> _Required action_:
Report every line of the data where the string "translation" appears.

[Saved entries]
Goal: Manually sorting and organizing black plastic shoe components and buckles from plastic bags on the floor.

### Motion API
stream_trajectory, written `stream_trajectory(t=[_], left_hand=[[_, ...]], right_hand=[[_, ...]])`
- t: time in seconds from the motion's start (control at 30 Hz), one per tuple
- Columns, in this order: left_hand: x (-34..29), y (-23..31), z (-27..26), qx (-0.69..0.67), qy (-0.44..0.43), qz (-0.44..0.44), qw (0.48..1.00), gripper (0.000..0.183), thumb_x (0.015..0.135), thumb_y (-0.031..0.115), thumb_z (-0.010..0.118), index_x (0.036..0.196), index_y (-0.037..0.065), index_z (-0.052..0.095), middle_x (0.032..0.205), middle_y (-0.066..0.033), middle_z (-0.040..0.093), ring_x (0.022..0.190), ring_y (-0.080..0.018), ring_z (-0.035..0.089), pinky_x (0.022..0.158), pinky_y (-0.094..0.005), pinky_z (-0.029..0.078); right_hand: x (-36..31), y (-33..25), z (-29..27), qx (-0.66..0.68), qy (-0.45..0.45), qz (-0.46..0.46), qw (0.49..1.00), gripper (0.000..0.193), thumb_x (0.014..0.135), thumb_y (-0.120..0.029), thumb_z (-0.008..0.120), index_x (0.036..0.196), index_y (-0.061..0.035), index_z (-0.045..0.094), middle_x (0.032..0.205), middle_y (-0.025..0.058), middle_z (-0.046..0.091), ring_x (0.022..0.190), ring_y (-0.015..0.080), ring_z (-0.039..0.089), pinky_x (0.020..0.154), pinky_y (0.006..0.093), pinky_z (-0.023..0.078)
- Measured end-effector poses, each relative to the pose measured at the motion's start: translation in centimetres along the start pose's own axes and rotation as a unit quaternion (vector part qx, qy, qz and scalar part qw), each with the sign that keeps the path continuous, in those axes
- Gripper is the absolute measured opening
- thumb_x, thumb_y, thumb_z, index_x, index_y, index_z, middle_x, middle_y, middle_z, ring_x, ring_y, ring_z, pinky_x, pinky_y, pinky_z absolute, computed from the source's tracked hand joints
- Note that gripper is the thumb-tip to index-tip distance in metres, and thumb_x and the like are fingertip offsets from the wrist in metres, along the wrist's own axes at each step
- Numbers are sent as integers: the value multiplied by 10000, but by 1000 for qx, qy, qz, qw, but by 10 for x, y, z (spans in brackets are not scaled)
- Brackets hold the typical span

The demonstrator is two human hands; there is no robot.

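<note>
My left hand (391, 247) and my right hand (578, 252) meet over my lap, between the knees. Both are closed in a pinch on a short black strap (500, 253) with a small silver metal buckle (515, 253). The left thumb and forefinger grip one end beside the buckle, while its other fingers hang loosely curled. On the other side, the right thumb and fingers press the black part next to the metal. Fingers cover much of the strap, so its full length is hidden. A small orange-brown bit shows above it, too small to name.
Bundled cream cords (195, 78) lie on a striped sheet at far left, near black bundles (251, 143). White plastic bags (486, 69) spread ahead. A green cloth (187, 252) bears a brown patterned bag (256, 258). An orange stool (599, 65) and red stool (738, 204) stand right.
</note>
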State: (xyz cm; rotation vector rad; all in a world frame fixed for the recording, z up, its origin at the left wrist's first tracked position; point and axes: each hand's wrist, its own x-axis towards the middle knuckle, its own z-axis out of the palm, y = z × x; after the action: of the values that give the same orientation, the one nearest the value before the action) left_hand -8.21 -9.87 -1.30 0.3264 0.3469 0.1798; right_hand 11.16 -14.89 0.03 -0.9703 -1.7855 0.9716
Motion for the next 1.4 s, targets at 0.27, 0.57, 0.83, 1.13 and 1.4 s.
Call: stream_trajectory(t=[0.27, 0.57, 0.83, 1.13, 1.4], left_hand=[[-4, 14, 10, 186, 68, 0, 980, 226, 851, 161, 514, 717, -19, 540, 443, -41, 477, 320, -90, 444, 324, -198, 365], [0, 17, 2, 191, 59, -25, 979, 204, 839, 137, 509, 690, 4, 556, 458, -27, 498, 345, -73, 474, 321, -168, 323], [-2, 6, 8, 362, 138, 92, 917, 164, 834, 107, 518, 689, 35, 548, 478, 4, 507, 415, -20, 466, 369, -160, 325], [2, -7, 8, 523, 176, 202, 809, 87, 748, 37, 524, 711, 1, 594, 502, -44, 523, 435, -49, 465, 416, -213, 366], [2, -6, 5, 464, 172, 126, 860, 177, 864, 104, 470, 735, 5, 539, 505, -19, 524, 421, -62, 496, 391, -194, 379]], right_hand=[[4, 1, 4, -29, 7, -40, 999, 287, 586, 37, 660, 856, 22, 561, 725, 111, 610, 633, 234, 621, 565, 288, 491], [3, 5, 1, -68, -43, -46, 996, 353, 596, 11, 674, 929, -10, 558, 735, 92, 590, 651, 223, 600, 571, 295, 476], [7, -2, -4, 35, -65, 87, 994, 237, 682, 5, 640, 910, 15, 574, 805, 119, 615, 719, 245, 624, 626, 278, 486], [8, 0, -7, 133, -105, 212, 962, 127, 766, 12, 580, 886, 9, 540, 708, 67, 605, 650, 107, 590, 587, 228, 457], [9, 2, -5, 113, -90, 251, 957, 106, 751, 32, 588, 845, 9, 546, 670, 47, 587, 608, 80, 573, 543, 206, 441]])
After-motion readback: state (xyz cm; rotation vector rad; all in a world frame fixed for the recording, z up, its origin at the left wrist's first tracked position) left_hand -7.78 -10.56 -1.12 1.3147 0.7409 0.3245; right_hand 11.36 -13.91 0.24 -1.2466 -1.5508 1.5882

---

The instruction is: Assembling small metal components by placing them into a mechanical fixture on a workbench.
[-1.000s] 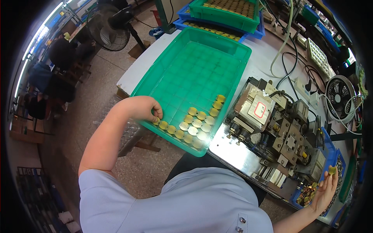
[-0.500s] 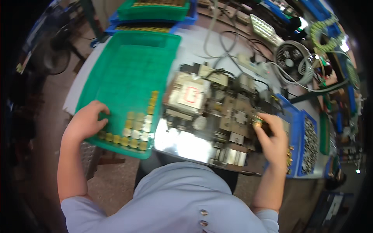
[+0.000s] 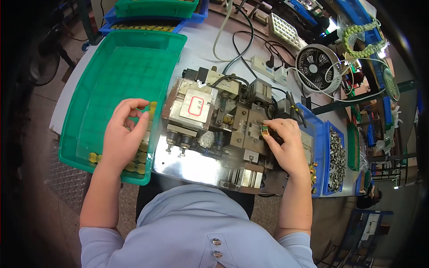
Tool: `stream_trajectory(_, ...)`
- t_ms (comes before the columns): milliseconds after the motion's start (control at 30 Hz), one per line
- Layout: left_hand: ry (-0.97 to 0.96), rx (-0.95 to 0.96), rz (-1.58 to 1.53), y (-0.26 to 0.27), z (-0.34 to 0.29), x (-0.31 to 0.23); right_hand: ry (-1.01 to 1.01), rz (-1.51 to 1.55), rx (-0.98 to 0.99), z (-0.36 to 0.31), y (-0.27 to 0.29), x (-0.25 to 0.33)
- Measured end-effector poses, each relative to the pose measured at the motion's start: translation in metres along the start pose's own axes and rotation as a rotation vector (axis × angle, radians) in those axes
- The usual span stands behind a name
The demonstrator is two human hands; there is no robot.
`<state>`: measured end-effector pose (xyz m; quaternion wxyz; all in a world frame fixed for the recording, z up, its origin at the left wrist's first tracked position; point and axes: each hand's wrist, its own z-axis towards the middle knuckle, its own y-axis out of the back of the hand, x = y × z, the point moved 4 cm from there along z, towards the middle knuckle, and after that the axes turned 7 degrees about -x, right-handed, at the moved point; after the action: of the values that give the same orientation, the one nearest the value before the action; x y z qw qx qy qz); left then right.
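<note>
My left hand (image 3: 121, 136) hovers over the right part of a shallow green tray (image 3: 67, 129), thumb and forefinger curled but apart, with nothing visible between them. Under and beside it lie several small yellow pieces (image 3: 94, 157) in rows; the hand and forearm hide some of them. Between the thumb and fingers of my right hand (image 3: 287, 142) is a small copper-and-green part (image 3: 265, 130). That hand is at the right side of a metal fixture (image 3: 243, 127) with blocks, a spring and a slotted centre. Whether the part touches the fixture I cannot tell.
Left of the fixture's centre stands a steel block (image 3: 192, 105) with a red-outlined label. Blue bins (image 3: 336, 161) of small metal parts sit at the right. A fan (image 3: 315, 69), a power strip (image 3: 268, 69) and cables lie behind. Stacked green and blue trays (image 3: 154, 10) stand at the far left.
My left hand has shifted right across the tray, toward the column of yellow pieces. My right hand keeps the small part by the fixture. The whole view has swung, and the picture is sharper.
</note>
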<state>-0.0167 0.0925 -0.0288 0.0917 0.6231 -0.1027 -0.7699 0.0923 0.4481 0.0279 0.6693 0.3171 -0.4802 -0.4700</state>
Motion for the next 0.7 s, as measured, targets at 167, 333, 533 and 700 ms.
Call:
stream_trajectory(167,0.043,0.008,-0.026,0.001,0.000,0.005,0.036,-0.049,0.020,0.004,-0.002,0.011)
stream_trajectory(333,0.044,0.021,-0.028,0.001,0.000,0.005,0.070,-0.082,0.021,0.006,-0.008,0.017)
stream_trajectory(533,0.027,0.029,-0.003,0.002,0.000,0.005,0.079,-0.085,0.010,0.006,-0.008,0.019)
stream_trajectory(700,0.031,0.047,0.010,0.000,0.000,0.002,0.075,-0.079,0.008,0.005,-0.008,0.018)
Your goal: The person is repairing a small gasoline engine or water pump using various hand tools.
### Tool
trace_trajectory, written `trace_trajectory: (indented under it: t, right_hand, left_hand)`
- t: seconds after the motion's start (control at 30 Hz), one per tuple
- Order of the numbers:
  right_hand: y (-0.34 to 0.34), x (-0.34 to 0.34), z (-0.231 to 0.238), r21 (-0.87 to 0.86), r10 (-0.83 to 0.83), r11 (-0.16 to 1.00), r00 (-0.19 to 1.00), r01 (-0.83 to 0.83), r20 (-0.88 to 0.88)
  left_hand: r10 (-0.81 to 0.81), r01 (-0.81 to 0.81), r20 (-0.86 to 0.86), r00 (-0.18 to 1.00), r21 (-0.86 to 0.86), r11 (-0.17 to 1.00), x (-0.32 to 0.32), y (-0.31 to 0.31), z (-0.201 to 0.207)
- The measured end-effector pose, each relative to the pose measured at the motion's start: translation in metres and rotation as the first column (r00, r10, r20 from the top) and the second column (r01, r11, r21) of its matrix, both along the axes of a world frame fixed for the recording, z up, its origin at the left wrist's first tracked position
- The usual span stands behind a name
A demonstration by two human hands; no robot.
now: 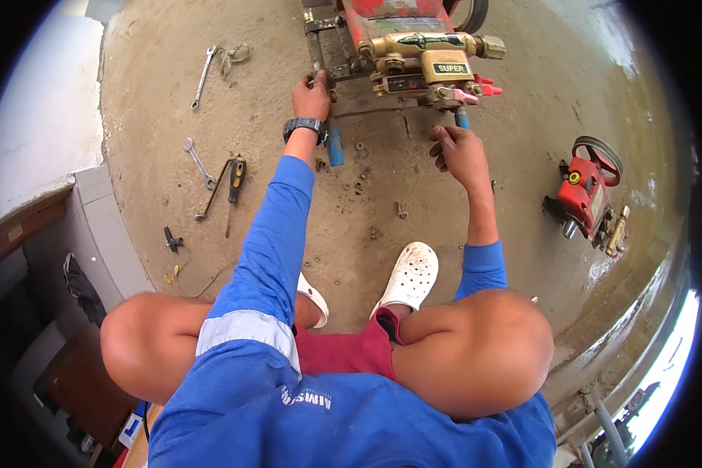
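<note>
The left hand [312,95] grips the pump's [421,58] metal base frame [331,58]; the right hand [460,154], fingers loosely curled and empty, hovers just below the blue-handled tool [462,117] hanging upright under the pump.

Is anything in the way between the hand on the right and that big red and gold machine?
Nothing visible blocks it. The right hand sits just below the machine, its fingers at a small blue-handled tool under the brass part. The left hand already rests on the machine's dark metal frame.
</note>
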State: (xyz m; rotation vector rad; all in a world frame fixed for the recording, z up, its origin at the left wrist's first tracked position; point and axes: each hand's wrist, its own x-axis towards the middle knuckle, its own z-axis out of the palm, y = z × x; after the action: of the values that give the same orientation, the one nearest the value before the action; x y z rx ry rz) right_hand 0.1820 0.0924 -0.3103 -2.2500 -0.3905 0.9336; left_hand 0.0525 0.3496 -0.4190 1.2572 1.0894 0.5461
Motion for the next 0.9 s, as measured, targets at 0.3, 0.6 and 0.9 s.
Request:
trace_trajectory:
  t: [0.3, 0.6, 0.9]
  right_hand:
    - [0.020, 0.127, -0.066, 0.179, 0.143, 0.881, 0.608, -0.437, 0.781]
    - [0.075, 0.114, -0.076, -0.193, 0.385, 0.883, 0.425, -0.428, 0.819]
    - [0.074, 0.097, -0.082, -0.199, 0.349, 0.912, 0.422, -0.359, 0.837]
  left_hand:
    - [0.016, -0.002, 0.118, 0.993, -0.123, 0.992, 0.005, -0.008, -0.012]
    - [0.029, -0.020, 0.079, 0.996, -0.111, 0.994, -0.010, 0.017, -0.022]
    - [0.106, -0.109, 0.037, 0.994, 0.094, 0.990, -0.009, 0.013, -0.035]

> _Problem solution_:
- Measured end-effector poses, each relative to the pose measured at the motion's start: translation in centimetres along the start pose's own axes and rotation as a unit quaternion (vector part qx, qy, qz and scalar part qw), each with the sign that keeps the path continuous, in those axes
- Measured end-effector poses, each relative to the pose measured at the motion's start: translation in metres along the start pose's own axes and rotation as a rotation vector (axis × angle, radians) in those axes
- The measured end-effector pose, each relative to the pose measured at the motion's start: translation in metres and rotation as the first column (r00, r10, r20 from the top) and the second column (r01, r11, r21) of its matrix, both along the axes of a world frame fixed for the recording, z up, its origin at the left wrist's first tracked position

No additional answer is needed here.